1. April 2010: VW-Patriarch Ferdinand Piech macht die Lkw-Allianz zur Chefsache. "Die Kooperation will VW, will auch MAN, will auch Scania. Ich bin überzeugt, wir bringen sie zustande", sagt er auf der MAN-Hauptversammlung.
29. April 2010: Nach langem Schweigen sprechen MAN und Scania wieder über mögliche Kooperationsfelder.
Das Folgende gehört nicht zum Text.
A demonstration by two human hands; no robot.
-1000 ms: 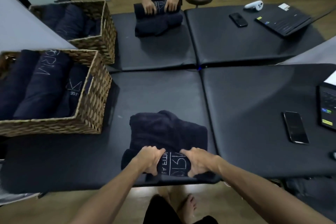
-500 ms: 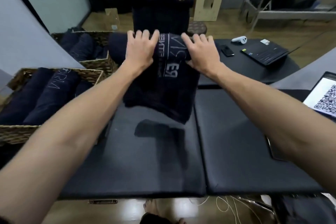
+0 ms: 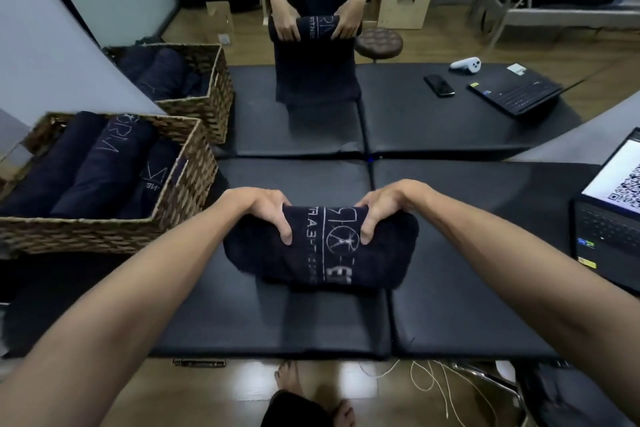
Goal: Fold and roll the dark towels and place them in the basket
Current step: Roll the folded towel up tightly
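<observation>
Dark towel (image 3: 320, 248) with white print, partly rolled, is held above the padded black table (image 3: 467, 305), about over the seam between two pads; whether its lower edge touches the pad cannot be told. Left hand (image 3: 266, 210) grips the upper left of the roll, fingers curled over the top, thumb down on the near face. Right hand (image 3: 382, 208) grips the upper right the same way, thumb on the print. Both grips closed round the towel. Wicker basket (image 3: 166, 218) stands on the table's left end, well left of the towel, holding rolled dark towels (image 3: 100, 166) side by side. Laptop (image 3: 606, 218) open at the right edge, screen lit. Far side: a mirror (image 3: 450, 28) repeats the table, basket and a person holding a towel. Bare feet (image 3: 311, 402) visible on the wooden floor below
</observation>
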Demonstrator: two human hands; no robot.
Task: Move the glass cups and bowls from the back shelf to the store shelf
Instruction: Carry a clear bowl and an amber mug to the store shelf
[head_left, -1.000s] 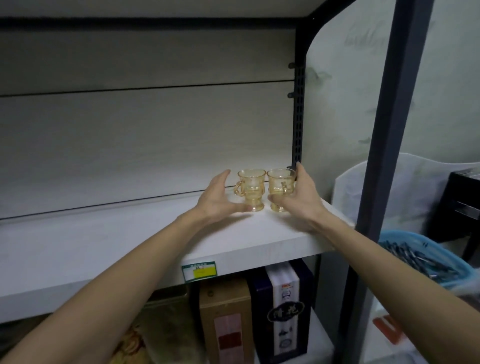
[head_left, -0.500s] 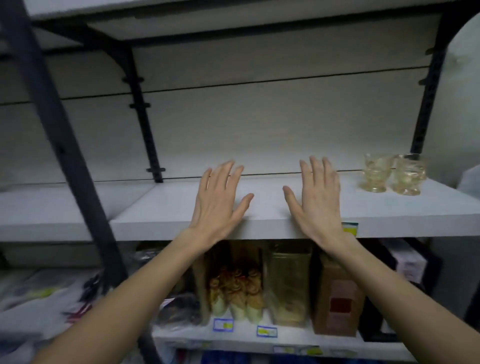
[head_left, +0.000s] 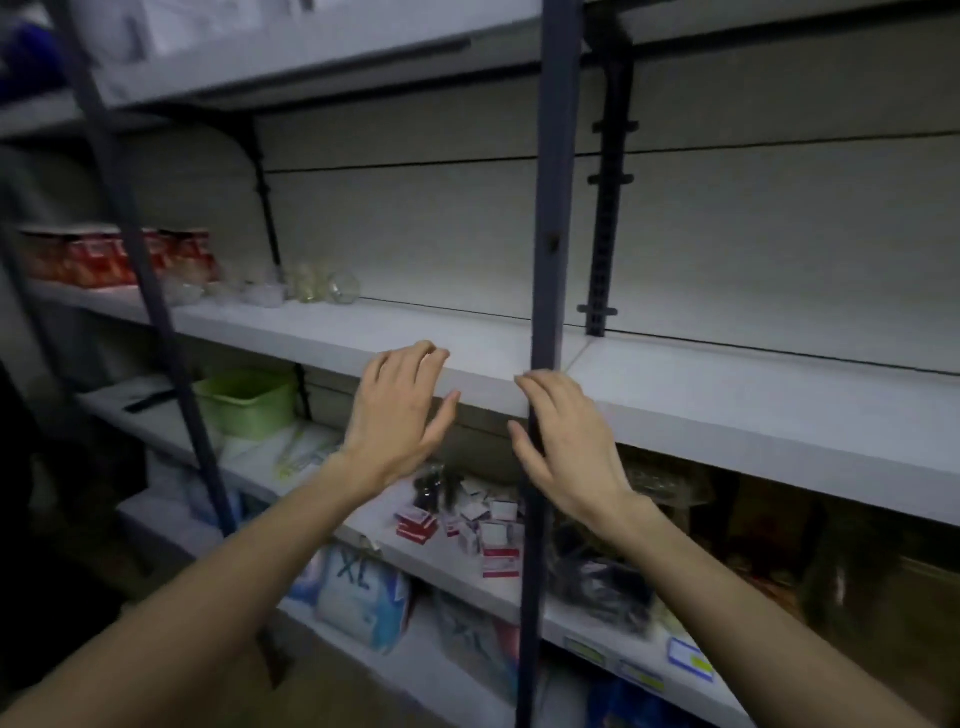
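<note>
Head view, and both hands are up in front of the white shelf (head_left: 727, 410), holding nothing. The left hand (head_left: 397, 415) hangs with fingers loosely spread and slightly curled, fingertips over the shelf's front edge. The right hand (head_left: 566, 447) is spread wide too, and a dark upright post (head_left: 550, 260) cuts straight across it, hiding part of the palm and thumb side. The shelf board between the hands and the back panel lies bare, a long clear run from the post out to the right. Far off to the left on that same board sits a huddle of glass cups and bowls (head_left: 291, 288), well apart from both hands, blurred so that single pieces cannot be counted. Just left of them, red-labelled jars (head_left: 119, 254) stand behind a second slanted post (head_left: 156, 312). Below, a green tub (head_left: 249, 400), scattered small boxes (head_left: 467, 525) and a pack marked XL (head_left: 358, 587) are smeared by blur; the lower right is too dark to read.
</note>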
Es werde "eine intensivere technische Zusammenarbeit auf Produktebene" geben, sagt MAN-Chef Georg Pachta-Reyhofen.
6. Juli 2010: Der VW-Aufsichtsrat schafft ein neues Vorstandsressort, das MAN und Scania enger verbinden soll, und treibt eine Dreier-Allianz damit weiter voran.
9. Mai 2011: VW stockt seinen Anteil an MAN auf über 30 Prozent auf und kündigt ein Übernahmeangebot für den Konzern an.
30. Mai 2011: VW legt das offizielle Übernahmeangebot vor und bietet 95 je MAN-Stammaktie und 59,90 Euro je Vorzugspapier.
27. Juni 2011: Die EU-Kommission stoppt den Durchmarsch von VW und ermahnt den Konzern, die fusionsrechtliche Genehmigung abzuwarten, bevor die VW-Führung in den MAN-Aufsichtsrat einzieht.
4. Juli 2011: VW kontrolliert nach dem Pflichtangebot 55,9 Prozent an MAN.